Una vez marcado el objetivo de poner en práctica la nueva habilidad en una determinada situación, se pueden utilizar consecuencias inmediatas positivas y negativas. Si en el entrenamiento de tres contra tres o cinco contra cinco se ha acordado que el jugador debe realizar tiros desde la distancia de tres puntos, y lo hace, a continuación el entrenador puede elogiarle por haberlo hecho, con independencia de que enceste o no, o puede anotarle un punto positivo por cada lanzamiento; si, por el contrario no lo hace, siempre según la situación de juego, puede anotarle un punto negativo; al finalizar el ejercicio o el partido los puntos negativos pueden equivaler a sprints, subida de gradas, abdominales, etc. y los positivos pueden permitir contrarrestar los negativos o pueden canjearse por periodos de beber agua o descanso (cada entrenador puede encontrar las consecuencias que se adapten mejor a sus jugadores y a las circunstancias de su equipo) La utilización de consecuencias positivas y negativas facilita enormemente el desarrollo del hábito de poner en práctica una nueva habilidad; pero debe quedar claro, que estas consecuencias deben serlo del comportamiento de poner en práctica la habilidad en cuestión, tal y como se acordó previamente al decidir el objetivo a cumplir, y no del resultado de la acción, positivo o no. 

Información al jugador.

El jugador debe tener una información objetiva continua respecto a la puesta en práctica de la nueva habilidad.

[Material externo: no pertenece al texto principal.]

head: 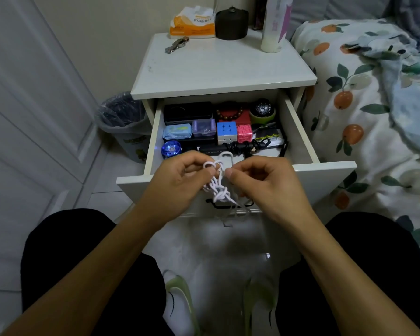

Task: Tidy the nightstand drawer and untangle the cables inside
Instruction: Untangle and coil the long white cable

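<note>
Patience is helping here: the left hand (180, 180) is pinching loops of the white cable (218, 185) held above the open drawer's (325, 170) front edge, the right hand (260, 183) is pinching another strand, so I judge loosening the knot gently better than pulling.
</note>
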A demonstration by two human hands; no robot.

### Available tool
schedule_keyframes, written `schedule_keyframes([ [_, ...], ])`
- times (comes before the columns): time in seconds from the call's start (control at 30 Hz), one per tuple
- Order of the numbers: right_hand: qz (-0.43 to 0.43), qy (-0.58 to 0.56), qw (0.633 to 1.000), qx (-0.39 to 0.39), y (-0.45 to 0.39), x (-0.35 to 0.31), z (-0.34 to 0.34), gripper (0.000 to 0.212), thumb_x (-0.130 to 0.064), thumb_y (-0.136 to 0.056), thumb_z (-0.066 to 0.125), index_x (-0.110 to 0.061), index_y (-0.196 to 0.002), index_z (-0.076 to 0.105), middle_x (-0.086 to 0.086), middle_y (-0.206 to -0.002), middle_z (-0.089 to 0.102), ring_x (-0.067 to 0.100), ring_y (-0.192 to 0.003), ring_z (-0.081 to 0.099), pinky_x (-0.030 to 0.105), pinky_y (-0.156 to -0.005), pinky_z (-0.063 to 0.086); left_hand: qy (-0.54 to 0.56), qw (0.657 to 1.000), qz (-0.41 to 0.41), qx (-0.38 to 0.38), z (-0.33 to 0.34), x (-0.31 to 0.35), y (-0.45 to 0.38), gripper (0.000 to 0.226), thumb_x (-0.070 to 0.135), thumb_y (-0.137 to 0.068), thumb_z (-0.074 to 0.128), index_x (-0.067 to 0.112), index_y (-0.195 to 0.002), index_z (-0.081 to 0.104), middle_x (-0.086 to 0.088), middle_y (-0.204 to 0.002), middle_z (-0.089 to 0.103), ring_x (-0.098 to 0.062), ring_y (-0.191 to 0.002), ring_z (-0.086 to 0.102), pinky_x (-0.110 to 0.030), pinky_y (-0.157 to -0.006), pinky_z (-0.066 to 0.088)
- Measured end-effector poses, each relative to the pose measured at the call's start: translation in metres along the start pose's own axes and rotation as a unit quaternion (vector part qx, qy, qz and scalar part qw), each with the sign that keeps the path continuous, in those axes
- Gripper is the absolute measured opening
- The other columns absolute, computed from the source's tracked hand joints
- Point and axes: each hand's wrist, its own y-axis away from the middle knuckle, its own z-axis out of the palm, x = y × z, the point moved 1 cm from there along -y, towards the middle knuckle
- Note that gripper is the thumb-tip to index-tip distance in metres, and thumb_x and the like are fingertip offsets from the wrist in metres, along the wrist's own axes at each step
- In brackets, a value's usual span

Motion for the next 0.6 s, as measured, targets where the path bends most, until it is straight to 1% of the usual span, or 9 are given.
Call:
schedule_keyframes([
  [0.07, -0.001, -0.009, 1.000, -0.006, 0.000, -0.002, 0.002, 0.010, -0.024, -0.084, 0.076, -0.014, -0.080, 0.077, 0.004, -0.066, 0.070, 0.023, -0.058, 0.064, 0.039, -0.058, 0.054, 0.003, 1.000, 0.016, -0.012, 0.006, 0.000, 0.002, 0.013, 0.004, -0.094, 0.060, 0.011, -0.100, 0.070, -0.005, -0.089, 0.074, -0.017, -0.085, 0.071, -0.026, -0.079, 0.057],
  [0.17, -0.011, 0.037, 0.999, -0.016, 0.000, 0.000, -0.002, 0.013, -0.025, -0.085, 0.075, -0.014, -0.079, 0.076, 0.001, -0.064, 0.070, 0.023, -0.058, 0.065, 0.039, -0.056, 0.055, -0.009, 1.000, 0.022, -0.014, 0.009, 0.001, 0.002, 0.014, 0.001, -0.091, 0.063, 0.012, -0.097, 0.069, -0.003, -0.087, 0.073, -0.011, -0.083, 0.071, -0.019, -0.076, 0.054],
  [0.23, -0.036, 0.112, 0.993, -0.030, 0.001, 0.001, -0.003, 0.016, -0.027, -0.087, 0.073, -0.016, -0.075, 0.074, -0.003, -0.060, 0.068, 0.011, -0.054, 0.062, 0.032, -0.053, 0.051, -0.053, 0.998, 0.026, -0.005, 0.013, 0.002, 0.003, 0.015, 0.002, -0.091, 0.065, 0.017, -0.093, 0.068, 0.001, -0.082, 0.072, -0.009, -0.077, 0.070, -0.016, -0.070, 0.054],
  [0.3, -0.059, 0.169, 0.983, -0.031, 0.002, 0.001, 0.000, 0.018, -0.026, -0.087, 0.071, -0.017, -0.072, 0.072, -0.007, -0.057, 0.065, 0.006, -0.052, 0.060, 0.022, -0.051, 0.045, -0.073, 0.997, 0.002, 0.008, 0.019, 0.001, 0.002, 0.018, 0.004, -0.092, 0.063, 0.021, -0.087, 0.066, 0.004, -0.072, 0.070, -0.006, -0.067, 0.068, -0.014, -0.062, 0.053],
  [0.4, -0.083, 0.160, 0.984, 0.001, 0.004, 0.001, 0.002, 0.015, -0.018, -0.082, 0.071, -0.015, -0.068, 0.067, -0.006, -0.054, 0.062, 0.007, -0.051, 0.056, 0.015, -0.049, 0.039, -0.038, 0.996, -0.072, 0.022, 0.024, -0.002, -0.002, 0.014, 0.009, -0.094, 0.060, 0.017, -0.086, 0.067, 0.007, -0.061, 0.069, -0.002, -0.055, 0.065, -0.011, -0.051, 0.048],
  [0.47, -0.123, 0.141, 0.982, 0.018, 0.005, -0.001, 0.003, 0.013, -0.013, -0.079, 0.071, -0.012, -0.068, 0.065, -0.006, -0.056, 0.059, 0.008, -0.053, 0.053, 0.015, -0.051, 0.038, 0.024, 0.989, -0.140, 0.032, 0.024, -0.005, -0.006, 0.013, 0.010, -0.095, 0.057, 0.011, -0.088, 0.068, 0.001, -0.067, 0.072, -0.009, -0.063, 0.070, -0.018, -0.054, 0.053],
  [0.53, -0.195, 0.131, 0.972, 0.022, 0.008, -0.002, 0.006, 0.008, -0.010, -0.079, 0.069, -0.009, -0.073, 0.063, -0.003, -0.063, 0.059, 0.012, -0.059, 0.053, 0.019, -0.055, 0.042, 0.100, 0.972, -0.205, 0.055, 0.022, -0.008, -0.011, 0.016, 0.010, -0.095, 0.055, 0.004, -0.092, 0.068, -0.010, -0.079, 0.075, -0.020, -0.073, 0.074, -0.031, -0.062, 0.060],
  [0.57, -0.211, 0.110, 0.971, 0.024, 0.010, -0.001, 0.007, 0.007, -0.010, -0.079, 0.067, -0.008, -0.075, 0.062, -0.001, -0.065, 0.059, 0.013, -0.060, 0.053, 0.023, -0.056, 0.043, 0.120, 0.966, -0.220, 0.069, 0.020, -0.009, -0.012, 0.016, 0.010, -0.094, 0.054, 0.002, -0.093, 0.068, -0.015, -0.084, 0.075, -0.024, -0.076, 0.074, -0.036, -0.065, 0.061],
  [0.6, -0.196, 0.075, 0.977, 0.024, 0.010, 0.001, 0.008, 0.006, -0.010, -0.081, 0.065, -0.007, -0.077, 0.061, 0.002, -0.067, 0.059, 0.014, -0.061, 0.052, 0.027, -0.057, 0.044, 0.115, 0.966, -0.215, 0.079, 0.018, -0.011, -0.014, 0.015, 0.011, -0.094, 0.055, 0.004, -0.092, 0.068, -0.016, -0.085, 0.074, -0.026, -0.078, 0.074, -0.041, -0.069, 0.062],
])
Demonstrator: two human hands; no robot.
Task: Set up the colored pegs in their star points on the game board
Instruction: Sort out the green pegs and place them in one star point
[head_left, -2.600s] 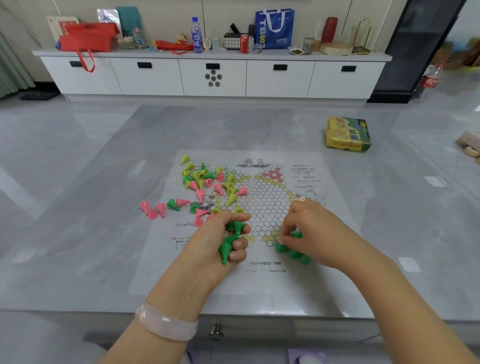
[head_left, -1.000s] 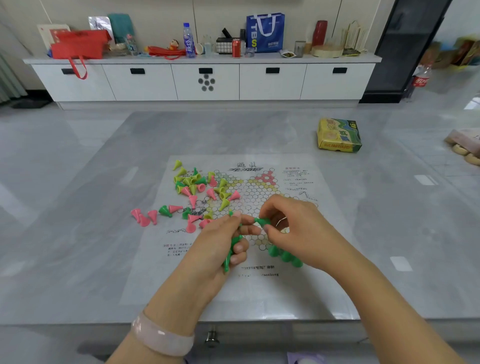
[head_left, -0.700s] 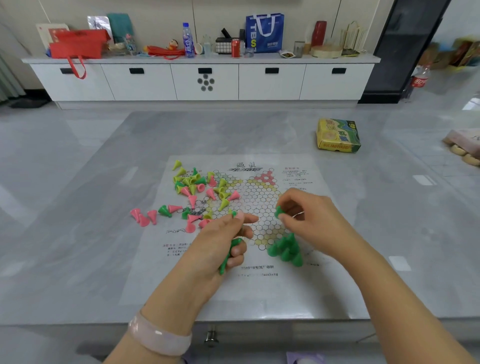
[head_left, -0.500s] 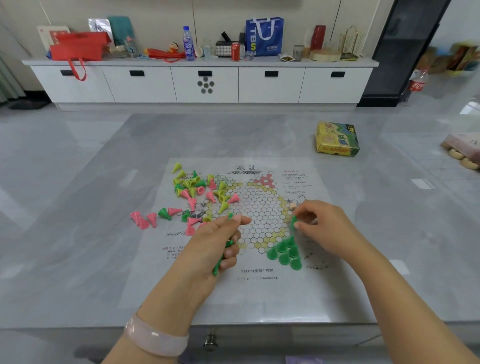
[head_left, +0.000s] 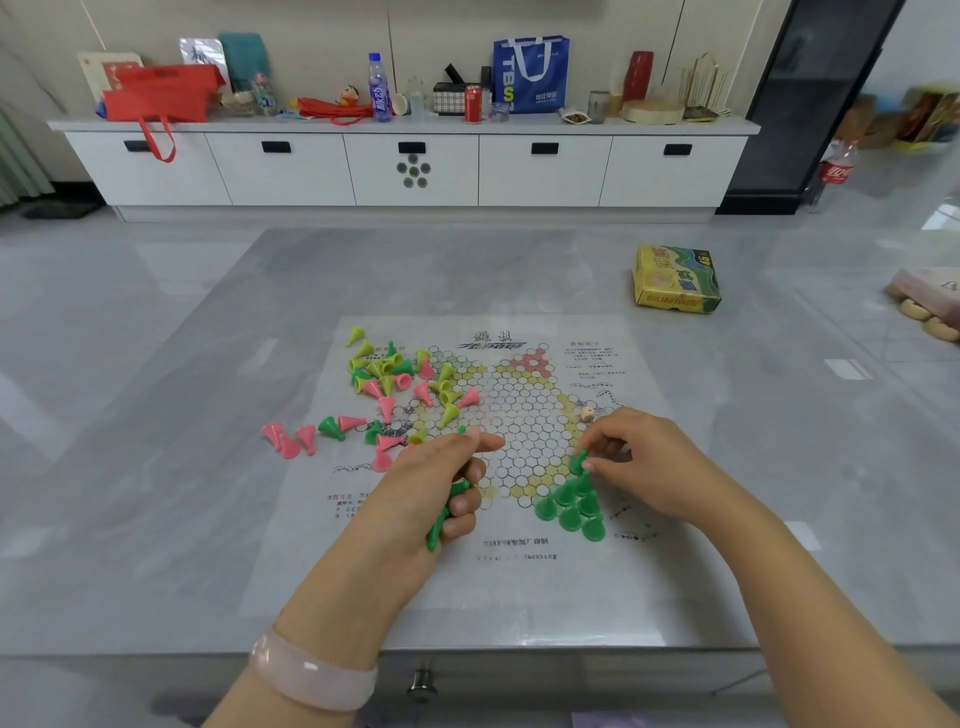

Se le debe informar, sobre todo, del número de intentos realizados en las situaciones acordadas; en la medida que el jugador vaya logrando encestes, él mismo se irá percatando de ello, pero si se trata de un jugador que en lugar de fijarse predominantemente en los progresos lo hace en los errores una vez adquirido el hábito de poner en práctica la nueva habilidad, se le debe dar, también, una información objetiva de los aciertos y los errores presentes y pasados; es decir, si al encestar dos tiros de siete intentos el jugador se fija sobre todo en que ha fallado cinco, en lugar de fijarse fundamentalmente en que ha encestado dos, y sobre todo de que ha tomado la decisión de tirar siete tiros, cuando anteriormente tiraba uno o ninguno por partido; a pesar de esta información sobre el resultado de la acción, que sólo se dará cuando la realidad sea más positiva de lo que cree el jugador, conviene que el énfasis siga puesto en la ejecución del objetivo y no en el resultado de éste.